À la mi-novembre, la violence a repris de plus belle, tandis que le centre politique a pratiquement disparu du Parlement. La gauche a exigé la démission du président Piñera. Alors que le spectre de la guerre civile commençait à planer, une lueur d'espoir est apparue : le 15 novembre 2019, les forces politiques - à l'exclusion du Parti communiste et d'un autre parti d'extrême gauche - ont signé l'"Accord pour la paix sociale et la nouvelle Constitution".

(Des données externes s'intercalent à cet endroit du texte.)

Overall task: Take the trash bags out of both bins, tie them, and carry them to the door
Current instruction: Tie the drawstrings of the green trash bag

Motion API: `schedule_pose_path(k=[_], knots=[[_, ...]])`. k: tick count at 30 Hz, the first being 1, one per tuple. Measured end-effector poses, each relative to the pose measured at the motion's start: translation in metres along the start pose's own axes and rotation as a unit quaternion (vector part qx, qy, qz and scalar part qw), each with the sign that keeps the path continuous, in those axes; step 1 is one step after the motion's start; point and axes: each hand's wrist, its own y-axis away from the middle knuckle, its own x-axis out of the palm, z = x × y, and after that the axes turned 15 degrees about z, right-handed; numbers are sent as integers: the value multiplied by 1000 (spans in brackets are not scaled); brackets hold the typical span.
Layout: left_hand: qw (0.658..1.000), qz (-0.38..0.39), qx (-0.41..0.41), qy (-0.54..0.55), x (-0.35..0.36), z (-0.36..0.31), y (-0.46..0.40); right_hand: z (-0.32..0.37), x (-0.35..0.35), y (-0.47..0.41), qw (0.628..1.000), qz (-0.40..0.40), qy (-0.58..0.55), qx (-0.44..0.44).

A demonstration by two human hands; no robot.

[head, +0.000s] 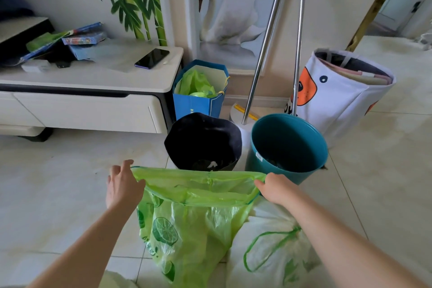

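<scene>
Green trash bag (pixel 187 224) stretched between left hand (pixel 122 186) and right hand (pixel 278 188)

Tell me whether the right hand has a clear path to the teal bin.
Probably yes. The teal bin stands just beyond the right hand, with nothing between them, but that hand grips the green bag rim and would have to let go.

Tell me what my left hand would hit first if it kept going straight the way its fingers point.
Probably the black bin. The left hand, pinching the green bag rim, points up and slightly right in the picture, toward that bin across bare floor; depth is hard to judge.
</scene>
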Motion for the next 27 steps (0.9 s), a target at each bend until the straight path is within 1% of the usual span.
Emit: schedule_pose_path(k=[3,7,11,15,20,24,27], knots=[[1000,6,-19,19,0,1,-13,3,1,-11,1000,-9,-22,-9],[998,57,-23,19,-3,3,-30,6,-2,-15,997,-42,-54,-17],[997,63,-40,24,-5,7,-34,12,-3,-15,995,-13,-93,-39],[996,81,-33,17,-9,1,-31,22,-8,-12,988,-14,-144,-59],[996,90,-9,4,-26,-12,-11,27,-17,10,989,-34,-123,-80],[994,101,12,-37,-38,-27,16,26,-24,36,987,-63,-110,-103],[993,105,31,-34,-48,-38,37,30,-29,60,985,-76,-97,-123]])
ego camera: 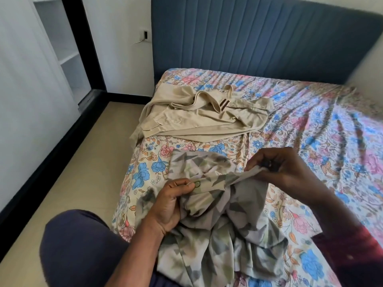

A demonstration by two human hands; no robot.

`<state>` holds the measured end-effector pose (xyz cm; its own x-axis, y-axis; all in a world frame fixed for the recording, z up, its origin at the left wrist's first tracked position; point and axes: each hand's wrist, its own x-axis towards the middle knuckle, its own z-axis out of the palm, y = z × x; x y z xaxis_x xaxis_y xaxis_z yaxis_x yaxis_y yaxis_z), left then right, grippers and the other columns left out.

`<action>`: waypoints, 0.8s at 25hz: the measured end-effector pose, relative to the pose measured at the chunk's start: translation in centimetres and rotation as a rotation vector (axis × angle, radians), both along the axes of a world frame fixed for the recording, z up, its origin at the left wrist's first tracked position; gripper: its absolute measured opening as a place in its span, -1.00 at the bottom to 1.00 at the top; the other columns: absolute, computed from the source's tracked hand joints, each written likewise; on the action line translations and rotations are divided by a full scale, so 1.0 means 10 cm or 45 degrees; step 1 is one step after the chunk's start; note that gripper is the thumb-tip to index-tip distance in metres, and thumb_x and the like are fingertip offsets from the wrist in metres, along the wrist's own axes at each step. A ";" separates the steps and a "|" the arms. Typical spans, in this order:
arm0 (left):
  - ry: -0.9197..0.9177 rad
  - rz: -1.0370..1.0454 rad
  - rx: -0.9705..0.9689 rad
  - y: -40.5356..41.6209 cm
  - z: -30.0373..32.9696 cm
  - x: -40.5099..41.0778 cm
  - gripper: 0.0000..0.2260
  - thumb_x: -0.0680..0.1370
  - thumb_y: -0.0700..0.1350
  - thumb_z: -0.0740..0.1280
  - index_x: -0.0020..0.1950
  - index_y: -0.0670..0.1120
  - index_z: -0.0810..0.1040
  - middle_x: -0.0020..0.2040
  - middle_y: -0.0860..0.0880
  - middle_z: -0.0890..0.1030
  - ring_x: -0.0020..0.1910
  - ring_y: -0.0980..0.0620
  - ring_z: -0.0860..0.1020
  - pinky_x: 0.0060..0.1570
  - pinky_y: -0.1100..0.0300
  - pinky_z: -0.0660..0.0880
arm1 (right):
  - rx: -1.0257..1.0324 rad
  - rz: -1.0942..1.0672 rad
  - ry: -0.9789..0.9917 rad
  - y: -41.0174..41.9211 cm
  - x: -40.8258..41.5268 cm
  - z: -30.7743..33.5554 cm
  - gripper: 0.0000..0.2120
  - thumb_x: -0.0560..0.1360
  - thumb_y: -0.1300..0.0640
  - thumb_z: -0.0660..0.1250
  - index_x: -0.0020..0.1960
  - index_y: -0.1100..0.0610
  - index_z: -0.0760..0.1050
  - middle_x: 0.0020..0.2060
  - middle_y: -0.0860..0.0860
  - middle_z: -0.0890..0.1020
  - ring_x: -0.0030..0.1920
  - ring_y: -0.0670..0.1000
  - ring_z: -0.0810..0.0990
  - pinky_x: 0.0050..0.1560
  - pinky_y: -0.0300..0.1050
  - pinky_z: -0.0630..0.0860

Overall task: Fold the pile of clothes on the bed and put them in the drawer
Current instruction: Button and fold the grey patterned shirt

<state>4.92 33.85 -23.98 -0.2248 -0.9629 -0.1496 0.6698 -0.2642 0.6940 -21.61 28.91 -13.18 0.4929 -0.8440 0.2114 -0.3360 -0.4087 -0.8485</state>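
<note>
A grey-green patterned shirt (217, 230) lies crumpled on the near corner of the bed with the floral sheet (310, 125). My left hand (167, 206) pinches its buttoned edge beside a pale button. My right hand (284, 166) grips the same edge farther right, so the strip of cloth stretches between both hands. A beige garment (196, 119) with a striped collar lies spread and unfolded farther up the bed, near the left edge.
A blue padded headboard (259, 38) stands behind the bed. White open shelves (62, 48) with a dark frame are at the far left. Beige floor (78, 166) runs along the bed's left side. My knee in dark trousers (78, 249) is at bottom left.
</note>
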 end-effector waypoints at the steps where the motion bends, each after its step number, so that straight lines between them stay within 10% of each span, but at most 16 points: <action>1: -0.011 0.040 -0.018 0.00 0.01 -0.01 -0.92 0.41 -0.31 0.39 -0.24 -0.26 0.67 -0.19 -0.22 0.70 -0.19 -0.12 0.69 -0.13 0.10 0.65 | 0.028 0.006 -0.051 -0.01 0.01 0.01 -0.70 0.44 0.59 0.40 -0.10 0.21 0.70 -0.18 0.14 0.72 -0.13 0.17 0.70 -0.12 0.05 0.60; 6: -0.116 0.261 -0.191 0.17 0.15 -0.08 -0.90 0.41 -0.21 0.47 -0.32 -0.17 0.64 -0.36 -0.09 0.58 -0.34 0.00 0.56 -0.30 0.17 0.52 | 0.028 0.219 -0.558 0.21 0.30 -0.02 -0.80 0.41 0.49 0.37 -0.14 0.22 0.60 -0.12 0.20 0.72 -0.07 0.19 0.70 -0.05 0.05 0.61; 12: 0.134 0.488 0.070 0.24 -0.12 0.21 -0.46 0.22 0.04 0.68 0.08 -0.20 0.67 0.19 -0.31 0.59 0.21 -0.31 0.56 0.39 -0.32 0.39 | -0.583 0.024 -0.144 0.37 0.69 -0.66 -0.78 0.40 0.43 0.52 -0.12 0.12 0.68 -0.08 0.01 0.76 -0.20 0.10 0.71 -0.28 0.06 0.60; 20: 0.102 0.590 0.050 0.23 -0.23 0.31 -0.54 0.26 -0.02 0.66 0.03 -0.21 0.66 0.05 -0.22 0.64 0.09 -0.20 0.58 0.25 -0.13 0.49 | -1.175 -0.398 -0.016 0.67 0.82 -0.82 -0.73 0.40 0.32 0.56 -0.25 0.15 0.46 -0.13 -0.01 0.69 -0.26 0.01 0.64 -0.31 -0.11 0.51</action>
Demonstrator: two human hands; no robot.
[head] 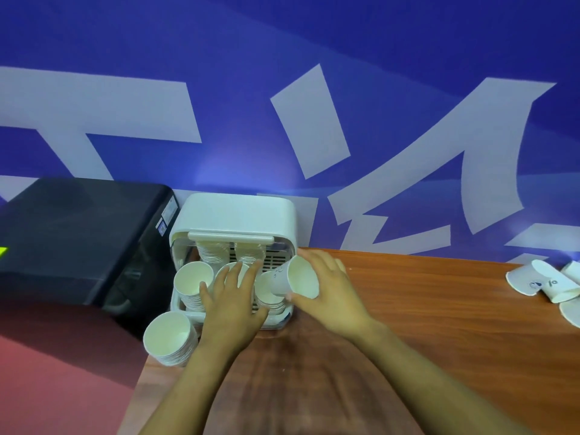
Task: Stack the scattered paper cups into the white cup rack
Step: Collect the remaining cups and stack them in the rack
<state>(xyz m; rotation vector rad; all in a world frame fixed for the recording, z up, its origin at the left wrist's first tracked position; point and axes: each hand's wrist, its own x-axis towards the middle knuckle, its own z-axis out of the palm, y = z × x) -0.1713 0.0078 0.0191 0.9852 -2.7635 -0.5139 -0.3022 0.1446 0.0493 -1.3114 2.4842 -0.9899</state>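
Observation:
The white cup rack stands against the blue wall at the table's left end, holding several stacks of paper cups. My right hand grips a single paper cup tilted on its side, mouth toward me, just over the rack's front right stack. My left hand lies with straight fingers over the middle stack in the rack. Another stack fills the front left slot. A separate stack of cups stands on the table corner in front of the rack.
Scattered loose paper cups lie on their sides at the far right of the wooden table. A black machine sits immediately left of the rack. The table's left edge drops to a red floor.

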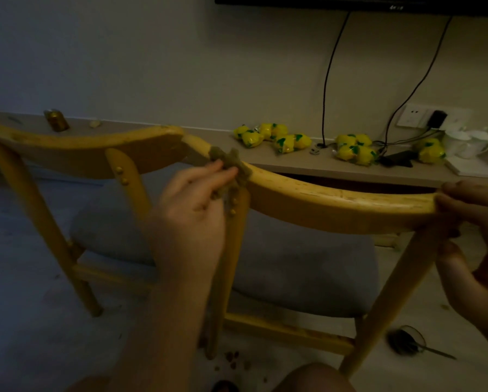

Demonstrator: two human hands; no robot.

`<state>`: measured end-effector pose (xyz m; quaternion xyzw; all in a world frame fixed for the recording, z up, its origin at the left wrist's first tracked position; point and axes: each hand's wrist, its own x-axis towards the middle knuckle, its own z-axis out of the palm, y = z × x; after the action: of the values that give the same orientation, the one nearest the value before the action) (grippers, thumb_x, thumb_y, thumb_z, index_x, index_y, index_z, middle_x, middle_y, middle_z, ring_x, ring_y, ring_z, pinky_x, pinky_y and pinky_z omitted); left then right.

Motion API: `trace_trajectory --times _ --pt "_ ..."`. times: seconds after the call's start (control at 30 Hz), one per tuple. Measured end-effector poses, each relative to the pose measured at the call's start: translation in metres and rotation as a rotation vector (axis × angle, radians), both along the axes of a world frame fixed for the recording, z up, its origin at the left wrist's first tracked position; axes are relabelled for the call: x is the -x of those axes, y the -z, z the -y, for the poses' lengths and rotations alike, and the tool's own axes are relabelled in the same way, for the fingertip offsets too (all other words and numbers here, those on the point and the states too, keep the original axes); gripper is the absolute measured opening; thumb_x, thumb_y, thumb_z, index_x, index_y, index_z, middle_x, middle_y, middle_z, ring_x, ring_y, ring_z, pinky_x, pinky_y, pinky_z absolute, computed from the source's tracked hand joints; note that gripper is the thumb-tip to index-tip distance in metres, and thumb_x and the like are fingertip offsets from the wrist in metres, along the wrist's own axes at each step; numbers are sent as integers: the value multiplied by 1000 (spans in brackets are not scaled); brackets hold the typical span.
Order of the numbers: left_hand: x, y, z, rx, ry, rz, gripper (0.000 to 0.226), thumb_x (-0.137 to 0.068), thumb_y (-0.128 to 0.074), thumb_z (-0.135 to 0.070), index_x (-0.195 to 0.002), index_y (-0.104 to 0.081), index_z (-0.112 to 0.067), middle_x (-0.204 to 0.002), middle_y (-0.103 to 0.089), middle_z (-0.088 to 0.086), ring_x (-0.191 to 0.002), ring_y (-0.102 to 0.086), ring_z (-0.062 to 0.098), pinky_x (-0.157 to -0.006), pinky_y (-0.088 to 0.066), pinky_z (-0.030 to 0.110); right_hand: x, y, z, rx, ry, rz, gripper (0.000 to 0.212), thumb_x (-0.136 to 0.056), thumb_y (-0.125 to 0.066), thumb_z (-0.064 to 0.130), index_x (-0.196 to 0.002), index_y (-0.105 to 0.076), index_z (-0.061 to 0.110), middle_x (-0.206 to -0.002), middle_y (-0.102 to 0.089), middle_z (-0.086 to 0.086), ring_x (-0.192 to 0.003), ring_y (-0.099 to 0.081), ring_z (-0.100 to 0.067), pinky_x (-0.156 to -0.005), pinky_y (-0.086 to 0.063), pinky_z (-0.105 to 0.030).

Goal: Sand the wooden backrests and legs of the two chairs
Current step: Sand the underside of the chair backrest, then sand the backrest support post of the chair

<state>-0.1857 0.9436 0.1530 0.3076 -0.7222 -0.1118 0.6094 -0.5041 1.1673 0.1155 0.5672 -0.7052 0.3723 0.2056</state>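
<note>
Two yellow wooden chairs stand side by side before me. The near chair's curved backrest (336,205) runs from the middle to the right. The other chair's backrest (90,148) is at the left. My left hand (191,210) holds a greenish-brown wad of abrasive wool (231,168) against the left end of the near backrest, above a rear leg (231,264). My right hand (472,227) grips the right end of that backrest, fingers curled over the top. A grey seat cushion (293,264) lies below.
A low shelf (293,165) along the wall carries several yellow packets (282,140), white cups (469,142), a gold bottle (56,120) and cables. A small strainer-like tool (407,342) and crumbs lie on the floor at right. My knee (313,377) is at the bottom.
</note>
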Motion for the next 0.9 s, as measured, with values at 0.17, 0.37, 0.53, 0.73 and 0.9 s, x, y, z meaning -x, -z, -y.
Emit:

C'est alors que la majorité silencieuse a appris que la première priorité était une constitution pour refonder le Chili. Un plébiscite était prévu pour avril 2020, mais Covid a forcé son report au 25 octobre.

Climat de polarisation

L'année 2020 a été un cauchemar surréaliste : pandémie, quarantaine, déconfinement, retour des manifestations violentes les vendredis sur la Plaza Baquedano. Anniversaire de l'"explosion sociale". Ce jour-là, le Teachers' College, qui refuse de reprendre les cours par crainte d'une résurgence du coronavirus, appelle à une marche... Mais avec des masques.

Et voilà où nous en sommes : avec un niveau de polarisation jamais vu depuis le plébiscite d'octobre 1988, qui a décidé de la fin du régime militaire de Pinochet. Avec un cocktail minoritaire mais très virulent d'anarchistes, de gangs émeutiers et de trafiquants de drogue qui veulent tout détruire sur leur passage. Deux d'entre eux sont devenus tristement célèbres parce qu'ils ont posé une bombe dans la Basilique del Pilar à Saragosse (ils ont déjà purgé leur peine en Espagne et sont de retour). D'autre part, les forces de sécurité sont débordées : les organisations internes et internationales de défense des droits de l'homme ne leur permettent pas d'agir. 

Il ne semble pas que ce soit le meilleur climat pour lancer un processus constitutif. Mais la Virgen del Carmen, patronne du Chili, nous a sortis de pires situations.